Consider the remarkable resilience of the Mac Dre
Industrial Complex, whose subsidiaries belong to the
rarefied business of “culture,” unlike the
manufacturing and logistical enterprises which appear
at first glance to be “graspable,” and yet take for
example Stauffer Chemical, which in the 1960s and
‘70s disposed of 11,000 tons of alum mud, also known
as red mud, or bauxite residue, at present-day Albany
Bulb, radioactive industrial waste which, it was recently
revealed, continues to spit off elevated gamma count
rates, invisible and ungraspable to the innocent
park-goers. But Annie Andy Pondscum and Candy
and I, we do not care about this revelation. We like to
go sit at the shore of the irradiated bulb and we look
over the bay and into the polluted haze over the distant
skyline and we find a gnarled tree to tie disposed
medical tubing and our shredded graffiti-soaked
bandanas to. We sit and smoke and pretend like we’re
dancing on the rafters new millennium-style and roll
around the trash heap in order to hasten our trajectory
toward blinding radiance, gamma rays soaking into our
tissues, lighter now, glimpsing gradual systemwide
mutation, expression via the iris, turbid purple, like
that one Future music video. A peculiar time in which
all the horoscopes might as well read ‘ketamine waxing,
promethazine beeth waning.” Well, We want real new
— one extra syllable in a fit of late style, the
dog-walkers averting their gazes as we inspect the
opening of an emergent sex organ and we caress it
gently, with purpose, before it atrophies to make room
for a perineal vent, look, intergenerational trauma laid
like an egg, aglow, and so cute — we want to summon
our ancestors back from the grave, not ashamed but to
fill them with lust and lean, here, on this collapsing
solstice, we’ve expropriated all of the light evacuated
from the day to which it belongs, waving byebye to the
irradiated sky, its illumination diminished so we can
more properly remember the dead, each one a mutant
flower out from the trash-filled earth, children of the
not-so-charming sarin, tabun, and soman. Nazi
compounds whose horror we have inherited, not of
our own choosing, structure/history/agency, otherwise
known as wind, the soot of nuclear winter, and holiday
cheer, which we lack, and is why we came here tonight,
to stand atop the wreckage and turn memory to ash.

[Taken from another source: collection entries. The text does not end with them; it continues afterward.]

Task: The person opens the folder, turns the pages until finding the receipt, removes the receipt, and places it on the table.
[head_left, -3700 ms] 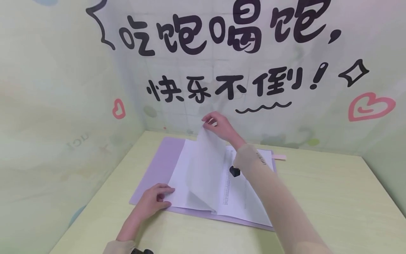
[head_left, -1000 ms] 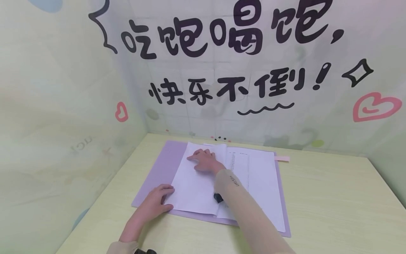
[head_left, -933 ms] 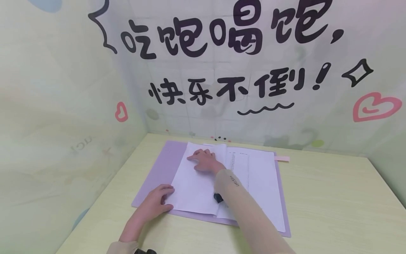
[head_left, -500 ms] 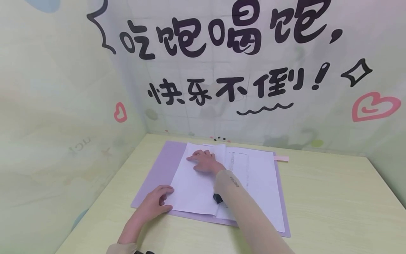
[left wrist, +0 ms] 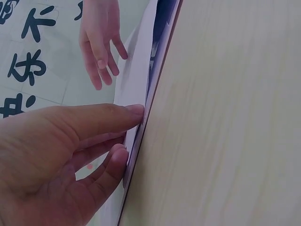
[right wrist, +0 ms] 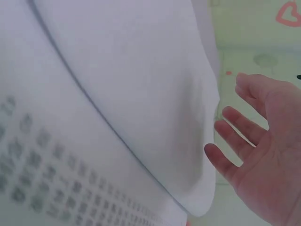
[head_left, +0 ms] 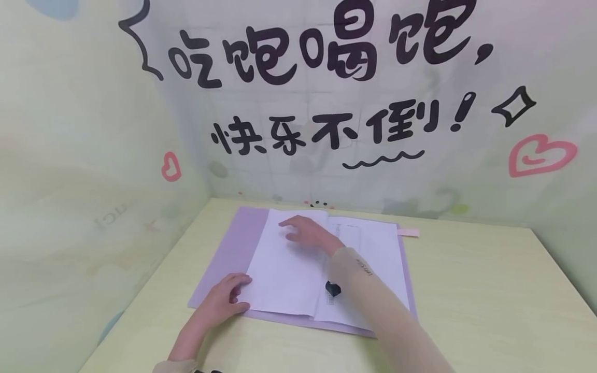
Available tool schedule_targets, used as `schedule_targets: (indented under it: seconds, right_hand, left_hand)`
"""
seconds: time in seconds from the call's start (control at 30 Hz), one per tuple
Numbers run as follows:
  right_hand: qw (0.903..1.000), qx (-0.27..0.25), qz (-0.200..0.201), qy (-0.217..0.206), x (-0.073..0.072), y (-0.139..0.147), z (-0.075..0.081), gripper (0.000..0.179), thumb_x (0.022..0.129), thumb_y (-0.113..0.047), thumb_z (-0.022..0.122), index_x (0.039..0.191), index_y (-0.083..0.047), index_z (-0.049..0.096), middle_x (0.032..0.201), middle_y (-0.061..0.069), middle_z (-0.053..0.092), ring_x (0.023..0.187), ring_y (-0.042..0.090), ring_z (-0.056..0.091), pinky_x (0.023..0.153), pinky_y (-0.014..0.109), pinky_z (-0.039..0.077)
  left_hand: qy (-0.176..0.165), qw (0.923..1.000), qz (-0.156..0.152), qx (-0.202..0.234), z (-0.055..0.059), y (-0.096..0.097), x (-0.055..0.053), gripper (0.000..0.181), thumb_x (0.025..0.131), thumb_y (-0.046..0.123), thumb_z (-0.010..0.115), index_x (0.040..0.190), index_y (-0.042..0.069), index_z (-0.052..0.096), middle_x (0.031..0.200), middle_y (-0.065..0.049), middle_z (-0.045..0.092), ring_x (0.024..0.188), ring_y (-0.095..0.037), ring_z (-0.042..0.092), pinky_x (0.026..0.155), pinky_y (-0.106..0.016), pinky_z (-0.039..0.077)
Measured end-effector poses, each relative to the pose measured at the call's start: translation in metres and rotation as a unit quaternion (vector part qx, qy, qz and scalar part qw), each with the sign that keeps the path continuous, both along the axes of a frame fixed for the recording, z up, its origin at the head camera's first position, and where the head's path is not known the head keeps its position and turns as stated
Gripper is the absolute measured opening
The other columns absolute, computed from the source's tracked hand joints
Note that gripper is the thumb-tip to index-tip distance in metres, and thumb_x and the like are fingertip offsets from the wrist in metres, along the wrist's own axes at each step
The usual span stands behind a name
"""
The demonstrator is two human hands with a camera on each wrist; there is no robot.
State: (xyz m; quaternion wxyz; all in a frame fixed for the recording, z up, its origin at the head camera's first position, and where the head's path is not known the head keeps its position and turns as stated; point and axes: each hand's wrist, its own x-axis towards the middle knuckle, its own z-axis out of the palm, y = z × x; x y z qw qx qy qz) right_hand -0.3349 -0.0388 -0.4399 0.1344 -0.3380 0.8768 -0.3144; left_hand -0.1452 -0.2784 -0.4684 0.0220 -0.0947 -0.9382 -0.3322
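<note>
A purple folder lies spread on the table with white sheets in it. The left-hand page is blank and lies nearly flat; the right-hand page bears columns of small print, partly covered by the right sleeve. My left hand rests at the lower left corner of the blank page, thumb at the bottom edge and fingers along the side. My right hand hovers over the upper part of that page with fingers loosely spread, holding nothing; the right wrist view shows the hand apart from the paper.
A pink tab sticks out from the folder's right side. The pale wooden table ends at a printed cloth backdrop behind and on both sides.
Earlier my right hand held a page upright by its top; that page then lay down on the left under my hand. Since then my right hand has lifted off it. The left hand stayed.
</note>
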Motion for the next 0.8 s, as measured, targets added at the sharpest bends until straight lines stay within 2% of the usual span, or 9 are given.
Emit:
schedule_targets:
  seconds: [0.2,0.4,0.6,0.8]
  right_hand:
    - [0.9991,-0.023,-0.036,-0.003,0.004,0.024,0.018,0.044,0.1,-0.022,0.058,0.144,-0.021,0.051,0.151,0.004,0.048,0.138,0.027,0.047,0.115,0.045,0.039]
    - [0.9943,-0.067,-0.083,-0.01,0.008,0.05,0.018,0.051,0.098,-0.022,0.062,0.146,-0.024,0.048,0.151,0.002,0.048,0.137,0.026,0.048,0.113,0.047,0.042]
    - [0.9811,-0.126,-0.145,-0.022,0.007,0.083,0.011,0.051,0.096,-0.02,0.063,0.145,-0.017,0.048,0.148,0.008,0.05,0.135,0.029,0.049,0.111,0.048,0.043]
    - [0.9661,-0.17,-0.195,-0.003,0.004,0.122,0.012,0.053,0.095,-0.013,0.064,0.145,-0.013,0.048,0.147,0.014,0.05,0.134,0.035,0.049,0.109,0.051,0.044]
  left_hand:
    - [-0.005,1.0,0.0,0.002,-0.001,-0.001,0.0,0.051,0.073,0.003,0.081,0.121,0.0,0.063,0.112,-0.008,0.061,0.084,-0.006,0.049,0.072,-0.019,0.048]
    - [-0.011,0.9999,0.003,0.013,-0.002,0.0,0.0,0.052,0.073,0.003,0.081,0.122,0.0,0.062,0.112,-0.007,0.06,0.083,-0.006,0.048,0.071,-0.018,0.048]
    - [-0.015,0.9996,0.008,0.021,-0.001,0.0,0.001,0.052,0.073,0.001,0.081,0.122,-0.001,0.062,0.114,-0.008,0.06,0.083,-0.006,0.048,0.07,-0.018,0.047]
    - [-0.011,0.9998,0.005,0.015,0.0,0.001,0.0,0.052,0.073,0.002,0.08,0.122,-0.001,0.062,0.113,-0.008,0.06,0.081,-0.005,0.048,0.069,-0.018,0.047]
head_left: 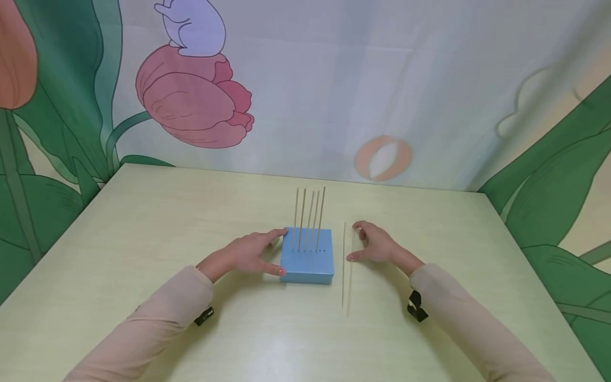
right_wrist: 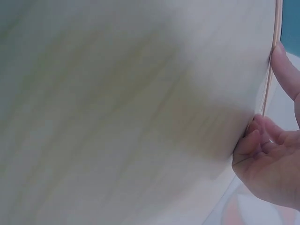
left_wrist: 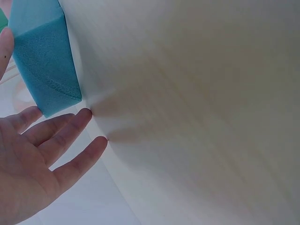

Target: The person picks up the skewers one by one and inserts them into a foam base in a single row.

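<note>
A light-blue block (head_left: 307, 261) lies on the table with several thin wooden sticks (head_left: 305, 217) upright in a row of small holes. Right of those sticks, two holes show no stick. My left hand (head_left: 249, 253) spans the block's left side, thumb at the front corner, index finger at the back; in the left wrist view its other fingers (left_wrist: 70, 131) stretch out nearly straight. To the right of the block lie two loose wooden sticks. My right hand (head_left: 374, 244) holds the right-hand stick (head_left: 350, 289), thumb along it and curled fingertips at its far end. The left-hand stick (head_left: 343, 270) lies beside it.
The pale wooden table (head_left: 238, 339) ends at a printed curtain (head_left: 305, 95) along its back edge. Green leaf prints (head_left: 563, 201) hang at both sides. Each wrist carries a small black mount (head_left: 417, 306) under the sleeve.
</note>
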Motion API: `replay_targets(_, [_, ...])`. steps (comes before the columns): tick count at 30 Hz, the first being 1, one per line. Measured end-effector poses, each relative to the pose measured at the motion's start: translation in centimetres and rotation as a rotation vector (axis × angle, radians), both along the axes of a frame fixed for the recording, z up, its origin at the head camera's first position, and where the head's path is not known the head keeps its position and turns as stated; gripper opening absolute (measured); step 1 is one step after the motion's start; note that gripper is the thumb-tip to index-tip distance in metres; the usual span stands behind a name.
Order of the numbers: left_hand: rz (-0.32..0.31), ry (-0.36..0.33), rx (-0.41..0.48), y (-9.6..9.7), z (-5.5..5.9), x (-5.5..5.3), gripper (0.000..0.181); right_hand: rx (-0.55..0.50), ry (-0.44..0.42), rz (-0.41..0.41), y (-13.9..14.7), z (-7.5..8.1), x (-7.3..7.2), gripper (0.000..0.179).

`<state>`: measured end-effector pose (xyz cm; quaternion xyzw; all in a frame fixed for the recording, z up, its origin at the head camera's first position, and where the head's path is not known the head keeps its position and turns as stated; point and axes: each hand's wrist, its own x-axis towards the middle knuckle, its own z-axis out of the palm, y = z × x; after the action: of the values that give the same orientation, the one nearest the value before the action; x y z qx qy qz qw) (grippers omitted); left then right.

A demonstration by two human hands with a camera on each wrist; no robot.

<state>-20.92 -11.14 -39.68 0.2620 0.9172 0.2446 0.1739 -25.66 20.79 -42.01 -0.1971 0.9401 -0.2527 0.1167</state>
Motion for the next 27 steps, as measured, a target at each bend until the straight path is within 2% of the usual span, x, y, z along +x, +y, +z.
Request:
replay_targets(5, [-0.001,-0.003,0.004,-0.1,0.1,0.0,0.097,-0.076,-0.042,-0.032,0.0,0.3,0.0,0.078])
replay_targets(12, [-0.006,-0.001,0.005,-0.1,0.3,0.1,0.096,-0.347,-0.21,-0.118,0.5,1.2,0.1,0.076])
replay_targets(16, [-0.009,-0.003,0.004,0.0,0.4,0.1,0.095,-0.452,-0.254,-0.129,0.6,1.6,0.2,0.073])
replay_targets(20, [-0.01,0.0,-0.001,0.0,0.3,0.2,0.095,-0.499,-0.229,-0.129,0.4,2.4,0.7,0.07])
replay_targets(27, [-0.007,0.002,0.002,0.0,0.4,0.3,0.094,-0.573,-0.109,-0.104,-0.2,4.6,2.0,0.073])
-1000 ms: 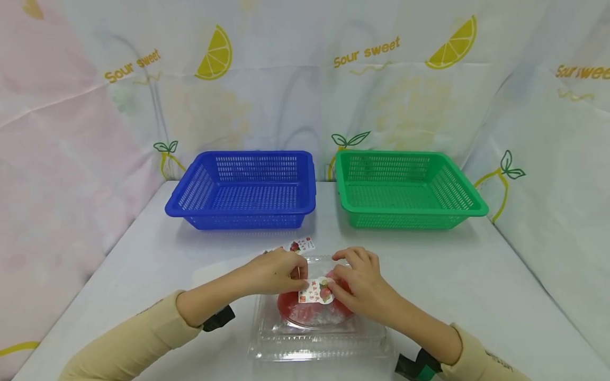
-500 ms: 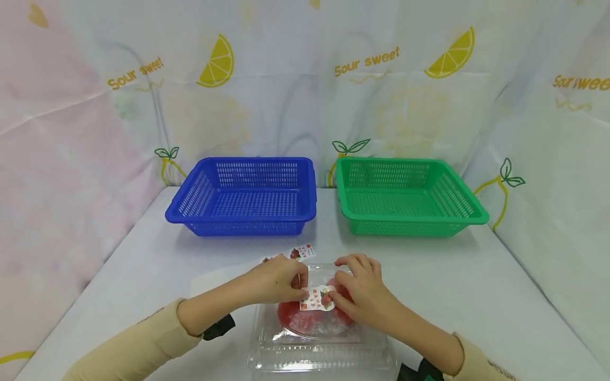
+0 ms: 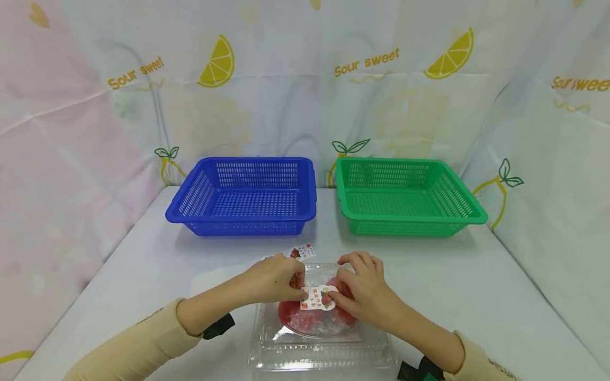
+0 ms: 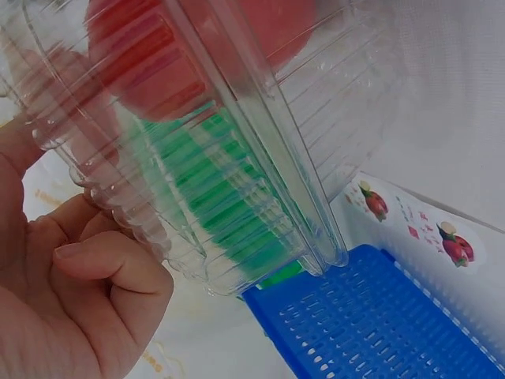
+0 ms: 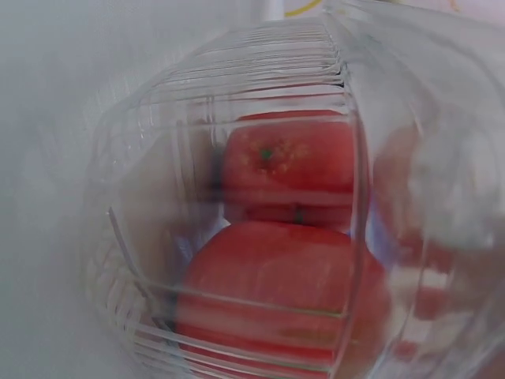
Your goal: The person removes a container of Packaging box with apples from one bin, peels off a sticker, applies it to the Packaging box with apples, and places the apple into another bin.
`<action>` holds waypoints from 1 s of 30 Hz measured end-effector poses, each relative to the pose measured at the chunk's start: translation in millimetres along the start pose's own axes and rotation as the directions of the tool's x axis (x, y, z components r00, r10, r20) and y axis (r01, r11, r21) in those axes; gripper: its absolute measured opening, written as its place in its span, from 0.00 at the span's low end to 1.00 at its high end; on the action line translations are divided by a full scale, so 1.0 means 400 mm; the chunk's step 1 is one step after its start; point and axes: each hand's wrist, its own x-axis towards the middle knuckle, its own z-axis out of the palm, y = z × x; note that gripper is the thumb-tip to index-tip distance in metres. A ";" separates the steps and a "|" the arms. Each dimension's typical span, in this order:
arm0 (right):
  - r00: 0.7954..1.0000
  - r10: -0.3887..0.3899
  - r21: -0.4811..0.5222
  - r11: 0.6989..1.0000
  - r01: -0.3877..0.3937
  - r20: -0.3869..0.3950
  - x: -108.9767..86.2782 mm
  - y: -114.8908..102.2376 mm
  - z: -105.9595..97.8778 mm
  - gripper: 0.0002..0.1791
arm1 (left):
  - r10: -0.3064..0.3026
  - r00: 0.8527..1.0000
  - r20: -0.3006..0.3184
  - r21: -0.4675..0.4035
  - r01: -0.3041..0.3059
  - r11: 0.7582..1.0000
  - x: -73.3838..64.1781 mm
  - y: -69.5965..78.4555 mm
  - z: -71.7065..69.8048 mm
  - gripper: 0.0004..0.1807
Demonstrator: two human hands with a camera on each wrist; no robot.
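A clear plastic clamshell box (image 3: pixel 324 360) stands on the table in front of the person. Red fruits (image 5: pixel 276 292) that look like tomatoes lie inside it. Over its lid is a small white label (image 3: pixel 313 301) with fruit pictures and red print. My left hand (image 3: pixel 276 280) pinches the label's left edge between thumb and finger. At the label's right end, my right hand (image 3: pixel 367 291) holds it by thumb and index finger, other fingers bent above the lid. In the left wrist view the left hand (image 4: pixel 87 308) overlaps the box's ribbed side. The label's underside is hidden.
Behind the box stand a blue basket (image 3: pixel 240 227) on the left and a green basket (image 3: pixel 410 227) on the right. A strip of similar labels (image 3: pixel 303 251) lies behind the left hand, partly covered by it. A printed cloth backdrop (image 3: pixel 286 106) encloses the table.
The view has tilted slightly, so everything sits a little lower in the frame. Both hands stay at the label, which has shifted very slightly.
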 end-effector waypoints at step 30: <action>0.958 -0.257 0.002 0.966 0.259 -0.126 0.006 -0.010 -0.007 0.13 | 0.174 0.985 -0.003 0.152 -0.172 0.973 -0.023 0.012 0.007 0.05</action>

For every boydyke, for every unclockable Machiavelli;
for the wailing tranarchist, running, yelling “Shelley”;
for Big Dick Ice Spice, who’s still shaking ass in the deli;
to the daddies and bitches and withered
nipple-latchers, with whom we share universal basic
bitch era guerrilla warfare. Remember the vests and
their peace policing? Remember “white men to the
front?” Now it’s just Hind’s House, the tranny
lumpen, partisans of the student intifada, a taste for
blood only capable of being acquired in riotous Spring,
and now that it is winter we have nothing to lose but our holes, mwah.
“[evening]” is forthcoming in Tripwire 22.
Joni Prince is a poet.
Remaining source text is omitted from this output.